Shimetani N, Ichikawa K, Hachimura K, Tanaka T, Ohtani S, Kanoh Y, Ohtani H

机构信息

Department of Clinical Pathology, Kitasato University School of Medicine, Sagamihara, Japan.

出版信息

Rinsho Byori. 1996 Jul;44(7):669-75.

PMID:8741497
Abstract

Both C-reactive protein (CRP) and Serum amyloid A protein(SAA) are determined as an indicator of inflammation and tissue damage. But serum CRP in the range less than 10 micrograms/dl was not correlated with SAA. We determined CRP, SAA and interleukin-6(IL-6) in sera of patients who had received corticosteroid therapy. CRP decreased extremely after administration of more than 50 mg/day corticosteroid. However, SAA and IL-6 levels changed independently from CRP levels. In the patients under long-term corticosteroid therapy, CRP decreased rapidly to the level below the reference range and remained low, while SAA decreased but to the level in the reference range, and IL-6 levels was unchanged. When they were complicated with infectious disease during the corticosteroid therapy, CRP increased to or above the reference level but not so markedly, however, SAA increased markedly and exceeded the upper reference range three or four days earlier than the day of CRP increase.
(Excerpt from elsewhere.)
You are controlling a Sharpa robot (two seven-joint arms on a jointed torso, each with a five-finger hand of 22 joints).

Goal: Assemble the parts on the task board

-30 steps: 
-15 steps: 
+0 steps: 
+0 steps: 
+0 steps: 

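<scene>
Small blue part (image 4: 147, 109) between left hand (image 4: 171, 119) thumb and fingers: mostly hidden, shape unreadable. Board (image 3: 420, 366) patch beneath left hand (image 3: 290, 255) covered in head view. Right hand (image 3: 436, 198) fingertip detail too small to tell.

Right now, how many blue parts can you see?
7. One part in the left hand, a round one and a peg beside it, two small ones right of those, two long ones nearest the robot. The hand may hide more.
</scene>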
It is suggested that serial SAA monitoring will be reliable for the early diagnosis of infection if the patients is taking corticosteroid therapy.

摘要

C反应蛋白(CRP)和血清淀粉样蛋白A(SAA)均被作为炎症和组织损伤的指标进行测定。但血清CRP水平低于10微克/分升时与SAA无相关性。我们测定了接受皮质类固醇治疗患者血清中的CRP、SAA和白细胞介素-6(IL-6)。每日服用超过50毫克皮质类固醇后,CRP急剧下降。然而,SAA和IL-6水平的变化与CRP水平无关。在长期接受皮质类固醇治疗的患者中,CRP迅速降至参考范围以下并维持在低水平,而SAA下降但仍在参考范围内,IL-6水平未改变。当他们在皮质类固醇治疗期间并发感染性疾病时,CRP升高至参考水平或以上,但升高不明显,然而,SAA明显升高,比CRP升高的日期提前三到四天超过参考范围上限。提示对于正在接受皮质类固醇治疗的患者,连续监测SAA对感染的早期诊断将是可靠的。